= Beginning of Section =
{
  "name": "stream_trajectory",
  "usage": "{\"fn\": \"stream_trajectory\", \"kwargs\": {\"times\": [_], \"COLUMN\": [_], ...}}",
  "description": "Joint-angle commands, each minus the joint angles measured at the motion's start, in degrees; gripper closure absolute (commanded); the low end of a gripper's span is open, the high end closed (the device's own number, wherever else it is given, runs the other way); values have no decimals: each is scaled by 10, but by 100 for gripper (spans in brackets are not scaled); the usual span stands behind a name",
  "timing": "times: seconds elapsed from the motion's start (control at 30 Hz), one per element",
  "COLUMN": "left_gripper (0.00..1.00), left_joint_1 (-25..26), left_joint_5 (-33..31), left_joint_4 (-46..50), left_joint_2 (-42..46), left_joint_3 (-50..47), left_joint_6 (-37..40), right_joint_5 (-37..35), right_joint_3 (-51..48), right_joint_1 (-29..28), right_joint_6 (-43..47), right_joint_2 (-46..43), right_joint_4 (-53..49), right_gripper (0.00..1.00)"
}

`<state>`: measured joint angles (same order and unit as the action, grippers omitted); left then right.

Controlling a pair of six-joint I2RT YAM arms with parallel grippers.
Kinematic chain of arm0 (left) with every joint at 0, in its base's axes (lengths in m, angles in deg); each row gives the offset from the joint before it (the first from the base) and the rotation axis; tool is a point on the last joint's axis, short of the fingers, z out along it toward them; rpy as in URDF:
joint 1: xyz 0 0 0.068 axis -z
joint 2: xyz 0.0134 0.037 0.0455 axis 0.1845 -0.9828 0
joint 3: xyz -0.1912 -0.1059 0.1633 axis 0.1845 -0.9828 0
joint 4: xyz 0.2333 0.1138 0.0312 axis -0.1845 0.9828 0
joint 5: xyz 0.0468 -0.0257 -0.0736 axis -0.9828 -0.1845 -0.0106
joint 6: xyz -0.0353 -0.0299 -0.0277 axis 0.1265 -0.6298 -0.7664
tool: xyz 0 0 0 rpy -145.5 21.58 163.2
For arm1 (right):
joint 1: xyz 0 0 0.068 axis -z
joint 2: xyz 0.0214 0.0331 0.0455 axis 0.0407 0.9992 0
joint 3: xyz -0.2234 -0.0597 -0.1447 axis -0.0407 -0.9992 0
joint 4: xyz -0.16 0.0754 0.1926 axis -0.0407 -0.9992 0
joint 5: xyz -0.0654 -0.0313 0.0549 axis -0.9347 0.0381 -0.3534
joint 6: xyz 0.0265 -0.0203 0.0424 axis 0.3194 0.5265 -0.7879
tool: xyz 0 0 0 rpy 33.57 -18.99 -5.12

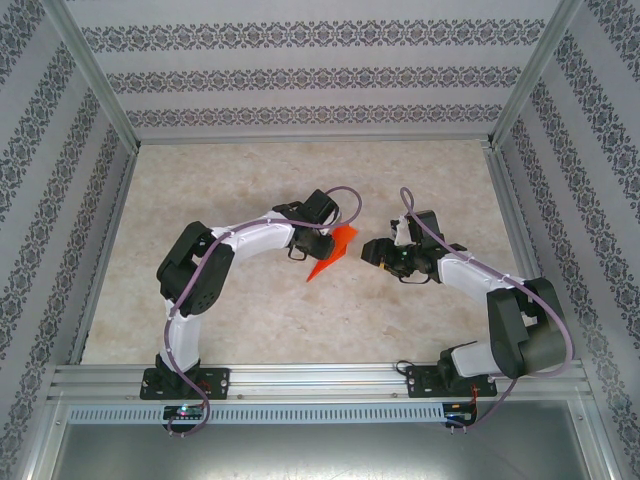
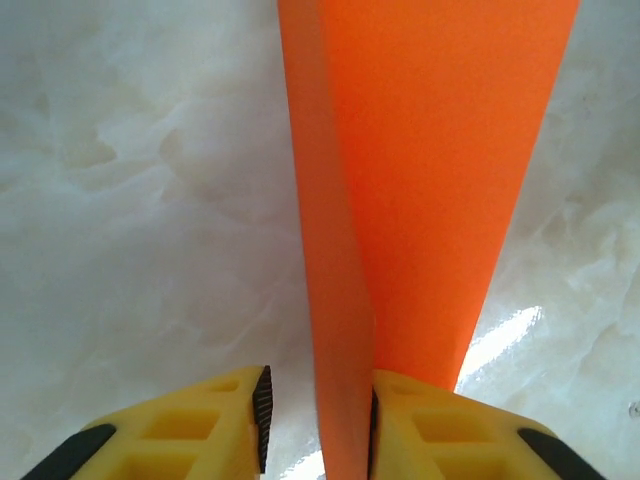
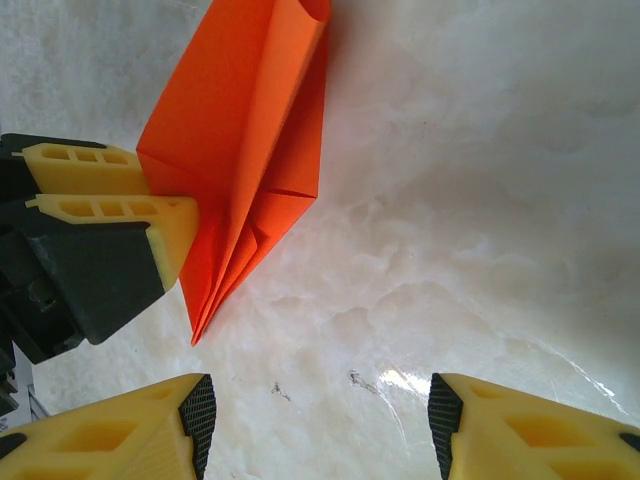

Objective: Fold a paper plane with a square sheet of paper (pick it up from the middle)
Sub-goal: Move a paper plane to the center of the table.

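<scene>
Yellow ribbed fingers of the left gripper are seen slightly parted, the folded bright orange-red paper plane pressed against one pad; a firm clamp cannot be told. Its slim creased point is held just above the glossy marbled beige table. Nearby, the right gripper is spread wide, holding nothing.

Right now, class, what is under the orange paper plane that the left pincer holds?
Under the paper plane lies the pale marbled table, bare where it shows around the paper. The patch directly beneath is covered by the paper itself and by the left pincer gripping it.
</scene>
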<state>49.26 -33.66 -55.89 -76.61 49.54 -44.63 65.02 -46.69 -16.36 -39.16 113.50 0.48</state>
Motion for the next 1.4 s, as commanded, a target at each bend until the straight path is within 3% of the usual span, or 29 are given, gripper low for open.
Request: {"fn": "stream_trajectory", "kwargs": {"times": [0.0,0.3,0.57,0.9,1.37], "left_gripper": [71,81,95,96,96], "left_joint_1": [4,1,-15,-58,-81], "left_joint_5": [1,30,81,223,280], "left_joint_4": [21,18,6,-65,-109], "left_joint_2": [-12,-27,-15,31,46], "left_joint_3": [13,16,11,-41,-68], "left_joint_6": [8,3,-13,-68,-103], "right_joint_5": [-2,5,43,54,67], "right_joint_3": [1,-2,-16,3,1], "right_joint_1": [-4,-4,-18,-55,-90], "right_joint_6": [0,-6,-61,-109,-212], "right_joint_2": [3,4,31,78,149], "right_joint_4": [7,18,102,163,299], "right_gripper": [40,40,40,39,37]}}
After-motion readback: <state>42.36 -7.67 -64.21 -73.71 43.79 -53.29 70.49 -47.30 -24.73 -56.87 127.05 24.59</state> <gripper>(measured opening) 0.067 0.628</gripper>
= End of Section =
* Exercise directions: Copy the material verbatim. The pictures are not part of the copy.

* Solution:
{
  "name": "stream_trajectory",
  "usage": "{\"fn\": \"stream_trajectory\", \"kwargs\": {\"times\": [_], \"COLUMN\": [_], ...}}",
  "description": "Joint-angle commands, each minus the joint angles measured at the motion's start, in degrees; gripper closure absolute (commanded); the low end of a gripper's span is open, the high end closed (the device's own number, wherever else it is given, runs the other way); values have no decimals: each is scaled by 10, but by 100 for gripper (spans in brackets are not scaled); the usual span stands behind a name",
  "timing": "times: seconds elapsed from the motion's start (control at 30 Hz), one per element",
  "COLUMN": "left_gripper (0.00..1.00), left_joint_1 (-25..26), left_joint_5 (-33..31), left_joint_4 (-46..50), left_joint_2 (-42..46), left_joint_3 (-50..47), left_joint_6 (-37..40), right_joint_5 (-37..35), right_joint_3 (-51..48), right_joint_1 (-29..28), right_joint_6 (-43..47), right_joint_2 (-46..43), right_joint_4 (-53..49), right_gripper (0.00..1.00)"
}

`<state>`: measured joint angles (same order and unit as the action, grippers omitted); left then right.

Controlling a pair of six-joint I2RT YAM arms with parallel grippers.
Kinematic chain of arm0 (left) with every joint at 0, in its base's axes (lengths in m, angles in deg); each row gives the offset from the joint before it (the first from the base) and the rotation axis; tool is a point on the last joint's axis, short of the fingers, z out along it toward them; rpy as in URDF:
joint 1: xyz 0 0 0.068 axis -z
joint 2: xyz 0.0134 0.037 0.0455 axis 0.1845 -0.9828 0
joint 3: xyz -0.1912 -0.1059 0.1633 axis 0.1845 -0.9828 0
joint 4: xyz 0.2333 0.1138 0.0312 axis -0.1845 0.9828 0
joint 5: xyz 0.0468 -0.0257 -0.0736 axis -0.9828 -0.1845 -0.0106
joint 6: xyz -0.0353 -0.0299 -0.0277 axis 0.1265 -0.6298 -0.7664
tool: xyz 0 0 0 rpy -145.5 21.58 163.2
For arm1 (right):
joint 1: xyz 0 0 0.068 axis -z
joint 2: xyz 0.0214 0.0331 0.0455 axis 0.0407 0.9992 0
joint 3: xyz -0.2234 -0.0597 -0.1447 axis -0.0407 -0.9992 0
joint 4: xyz -0.16 0.0754 0.1926 axis -0.0407 -0.9992 0
joint 5: xyz -0.0654 -0.0313 0.0549 axis -0.9347 0.0381 -0.3534
joint 6: xyz 0.0265 -0.0203 0.0424 axis 0.3194 0.5265 -0.7879
tool: xyz 0 0 0 rpy 33.57 -18.99 -5.12


Objective: Fold a paper plane with a square sheet of paper (pick it up from the middle)
Sub-goal: Move a paper plane to the center of the table.

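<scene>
Yellow ribbed fingers of the left gripper are seen slightly parted, the folded bright orange-red paper plane pressed against one pad; a firm clamp cannot be told. Its slim creased point is held just above the glossy marbled beige table. Nearby, the right gripper is spread wide, holding nothing.

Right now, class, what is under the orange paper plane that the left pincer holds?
Under the paper plane lies the pale marbled table, bare where it shows around the paper. The patch directly beneath is covered by the paper itself and by the left pincer gripping it.
</scene>
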<state>49.26 -33.66 -55.89 -76.61 49.54 -44.63 65.02 -46.69 -16.36 -39.16 113.50 0.48</state>
Motion for the next 1.4 s, as commanded, a target at each bend until the straight path is within 3% of the usual span, or 29 are given, gripper low for open.
Request: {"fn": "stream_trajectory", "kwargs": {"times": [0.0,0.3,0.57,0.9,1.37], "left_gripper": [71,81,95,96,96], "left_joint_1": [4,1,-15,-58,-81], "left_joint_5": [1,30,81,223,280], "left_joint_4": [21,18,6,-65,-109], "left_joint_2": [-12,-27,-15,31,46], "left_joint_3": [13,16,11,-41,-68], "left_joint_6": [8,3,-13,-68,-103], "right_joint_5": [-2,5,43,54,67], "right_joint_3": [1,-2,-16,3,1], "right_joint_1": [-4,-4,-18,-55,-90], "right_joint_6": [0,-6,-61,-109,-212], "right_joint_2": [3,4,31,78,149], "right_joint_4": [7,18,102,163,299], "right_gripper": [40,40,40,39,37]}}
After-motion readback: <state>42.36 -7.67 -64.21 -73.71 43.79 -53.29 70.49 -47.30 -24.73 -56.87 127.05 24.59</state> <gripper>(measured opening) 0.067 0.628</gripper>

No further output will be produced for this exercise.